Unfortunately, R&T’s article stumbles out of the blocks and never recovers. Their test subject, Ellis Gibbard-Maioriano, appears ordinary enough, clad in a Nike t-shirt with a neon slogan and looking suitably disinterested in all photographs. But there’s something not quite ordinary about Ellis, and scribe Brett Berk does a good job of burying the crucial detail:
Raised in Manhattan’s East Village, his liberation from parental purview arrived early. “When I was 11,” he says, “I could take the subway everywhere by myself.” Ellis is attuned to grit and graffiti, but he has no driver education, no license, no vehicular mojo. “I don’t really pay attention to cars,” he says as we board our flight to Los Angeles.

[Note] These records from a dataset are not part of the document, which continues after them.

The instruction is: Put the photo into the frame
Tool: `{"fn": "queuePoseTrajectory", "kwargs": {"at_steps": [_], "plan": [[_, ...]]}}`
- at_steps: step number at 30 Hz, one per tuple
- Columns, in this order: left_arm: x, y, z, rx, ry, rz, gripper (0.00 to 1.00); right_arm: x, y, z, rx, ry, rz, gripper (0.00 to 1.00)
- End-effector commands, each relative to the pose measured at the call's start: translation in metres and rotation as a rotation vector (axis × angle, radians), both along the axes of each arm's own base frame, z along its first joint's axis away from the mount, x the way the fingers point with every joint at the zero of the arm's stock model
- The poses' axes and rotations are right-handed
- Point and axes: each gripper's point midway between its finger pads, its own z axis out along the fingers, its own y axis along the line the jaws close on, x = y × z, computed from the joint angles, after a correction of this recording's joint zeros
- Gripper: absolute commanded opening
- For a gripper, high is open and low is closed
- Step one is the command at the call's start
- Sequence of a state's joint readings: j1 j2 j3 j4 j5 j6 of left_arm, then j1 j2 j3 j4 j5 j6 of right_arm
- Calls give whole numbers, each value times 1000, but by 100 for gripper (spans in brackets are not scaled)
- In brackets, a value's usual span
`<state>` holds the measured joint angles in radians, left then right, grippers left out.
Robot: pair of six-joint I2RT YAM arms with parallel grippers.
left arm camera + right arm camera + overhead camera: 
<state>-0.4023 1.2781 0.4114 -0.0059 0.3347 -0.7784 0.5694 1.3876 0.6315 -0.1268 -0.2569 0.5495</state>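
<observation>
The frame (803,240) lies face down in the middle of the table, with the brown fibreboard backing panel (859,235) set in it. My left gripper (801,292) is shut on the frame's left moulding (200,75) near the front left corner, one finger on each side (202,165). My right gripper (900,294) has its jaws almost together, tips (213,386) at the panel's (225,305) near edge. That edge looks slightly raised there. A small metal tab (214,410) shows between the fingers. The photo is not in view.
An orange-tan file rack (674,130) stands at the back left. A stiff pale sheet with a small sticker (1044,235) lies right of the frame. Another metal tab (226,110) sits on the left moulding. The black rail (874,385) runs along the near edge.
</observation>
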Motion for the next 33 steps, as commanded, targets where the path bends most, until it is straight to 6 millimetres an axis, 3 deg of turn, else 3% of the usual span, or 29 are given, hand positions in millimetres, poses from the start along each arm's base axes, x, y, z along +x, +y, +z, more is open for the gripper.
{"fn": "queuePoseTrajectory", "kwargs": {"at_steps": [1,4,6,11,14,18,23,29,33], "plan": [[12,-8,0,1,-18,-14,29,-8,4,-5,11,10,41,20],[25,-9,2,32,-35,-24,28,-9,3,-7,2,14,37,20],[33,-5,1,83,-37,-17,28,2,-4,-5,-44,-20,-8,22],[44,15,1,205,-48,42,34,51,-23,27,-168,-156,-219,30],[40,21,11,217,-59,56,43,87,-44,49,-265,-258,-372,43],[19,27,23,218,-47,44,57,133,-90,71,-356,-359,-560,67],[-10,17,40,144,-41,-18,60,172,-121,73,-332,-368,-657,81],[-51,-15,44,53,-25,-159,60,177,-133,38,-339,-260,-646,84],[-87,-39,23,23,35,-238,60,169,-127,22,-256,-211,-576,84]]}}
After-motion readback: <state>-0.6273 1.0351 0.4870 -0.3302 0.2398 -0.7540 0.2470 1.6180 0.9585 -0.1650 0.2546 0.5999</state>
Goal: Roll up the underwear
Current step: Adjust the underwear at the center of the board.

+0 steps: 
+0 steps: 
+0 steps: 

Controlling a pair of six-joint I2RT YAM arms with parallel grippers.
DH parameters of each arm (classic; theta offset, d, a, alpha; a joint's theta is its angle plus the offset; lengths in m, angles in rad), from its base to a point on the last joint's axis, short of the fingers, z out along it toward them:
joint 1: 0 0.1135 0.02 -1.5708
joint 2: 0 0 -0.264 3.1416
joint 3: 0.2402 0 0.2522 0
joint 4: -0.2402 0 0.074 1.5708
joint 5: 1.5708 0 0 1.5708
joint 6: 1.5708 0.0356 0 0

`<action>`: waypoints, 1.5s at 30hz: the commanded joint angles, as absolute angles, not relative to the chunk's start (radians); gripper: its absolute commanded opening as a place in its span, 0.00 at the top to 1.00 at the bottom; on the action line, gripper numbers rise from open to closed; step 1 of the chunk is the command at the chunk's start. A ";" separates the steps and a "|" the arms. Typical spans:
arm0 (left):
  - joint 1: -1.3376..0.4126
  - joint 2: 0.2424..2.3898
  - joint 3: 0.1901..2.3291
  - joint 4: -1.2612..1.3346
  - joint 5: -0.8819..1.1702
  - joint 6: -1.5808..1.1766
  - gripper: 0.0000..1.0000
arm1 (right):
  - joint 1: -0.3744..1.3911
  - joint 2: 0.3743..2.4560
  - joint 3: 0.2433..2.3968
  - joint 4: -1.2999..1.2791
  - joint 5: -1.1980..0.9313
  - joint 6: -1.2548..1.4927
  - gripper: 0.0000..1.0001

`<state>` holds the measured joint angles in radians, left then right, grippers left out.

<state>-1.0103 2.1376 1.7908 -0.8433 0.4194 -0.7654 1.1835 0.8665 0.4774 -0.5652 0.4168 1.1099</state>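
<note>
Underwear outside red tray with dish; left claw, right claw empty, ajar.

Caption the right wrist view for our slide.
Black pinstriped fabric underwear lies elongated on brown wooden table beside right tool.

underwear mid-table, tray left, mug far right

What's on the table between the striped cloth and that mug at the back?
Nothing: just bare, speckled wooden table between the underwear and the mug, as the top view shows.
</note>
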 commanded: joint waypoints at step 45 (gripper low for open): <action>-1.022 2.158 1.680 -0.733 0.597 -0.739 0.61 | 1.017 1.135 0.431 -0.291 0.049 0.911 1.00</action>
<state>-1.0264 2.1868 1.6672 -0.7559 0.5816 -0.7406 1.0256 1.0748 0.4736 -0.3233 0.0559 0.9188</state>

This right here is what we can call selection bias. Berk didn’t pick somebody from Omaha or Birmingham or Buffalo, places where someone might conceivably want to own a car but might not be able to afford one, or where a car may in fact be an expense they’d rather not incur, but one that’s necessary to maintain employment or get to class. Instead he picks someone from Manhattan, where owning a car is not just unnecessary, but borderline idiotic. Why bother, when the mere act of walking around the island repeatedly exposes you to some of the most beautiful, history-laden geography in the United States? If there is one place in America where residents are correct to not giva a shit about cars, it’s Manhattan.
Berk’s plan for instilling a love of the automobile in young Ellis is equally fantastic – in the sense of fantasy, as in “Fantasy Island”. Working with what appears to be an unlimited budget, Berk constructs an automotive experience that IS as remote from reality as life in Manhattan is from life in the rest of America. Cruising in a $365,000 Rolls Royce (which costs as much as a luxury home in many culturally acceptable parts of flyover country, like Austin, Texas), driving Raptors on a private off-road course and enjoying a track day in a Porsche 911 with Patrick Long might be the stuff of fantasy for car guys, but for someone not in tune with the significance of these events and how they relate to the automobile, they’re about as exciting as a modern interpretive dance recital would be to your average shade-tree mechanic.
The real way to do it would have been to find an interesting vehicle in the press fleet – something Berk is obviously capable of doing – and give Ellis the keys to the car. Of course, one of Ellis’ friends with a license would have to do the actual driving, but the exercise might be closer to the way we all experience cars. He might come to love cars the way we all love them. A love of cars and driving itself can only be created organically. A lot of it has to do with the memories that are created behind the wheel, things that unfold spontaneously, not in contrived situations that have been planned and executed with a Hearst budget behind them.
Of course, Ellis isn’t entirely impervious to the charms of the automobile.
“..as we waft westward in the Ghost en route to the airport, we notice Ellis taking stock of the vehicles around him. Suddenly, he points to an E46-chassis BMW 3-series.
“How much would something like that cost?”
“About $18,000,” we respond. “But that’s the high-performance M3. You don’t need all that.”
Ellis nods. “What about an older BMW . . . like, from the Eighties?”
Mental fist pump! He’s hit upon the modern gearhead’s quintessential first car, the BMW E30. We can barely contain our elation; we tell him he could get a decent runner for three grand, even offer to help him find a good one when he’s ready. So does this mean he’s one of us now? At the very least, will he get his license?
“It’s definitely more of a priority now,” he says. “Maybe this summer.” Then he turns back to the hazy Los Angeles afternoon, endless freeways stretching out before him.
“But I get lazy in the summer, so who knows?”
Ah yes, the vintage car. It’s cheaper to own, maintain and insure and it has the cool, authentic credibility of being retro. For Ellis, his primary concerns are both maintenance and parking. But he still has the subway, so he could afford the luxury of unreliability that also comes with standard with every cool, authentic, retro old car. Plenty of young Americans don’t have that option at all, and they must also deal with $4 gasoline, insurance premiums every month, repairs, inspection, vehicle taxes and the other costs associated with motoring.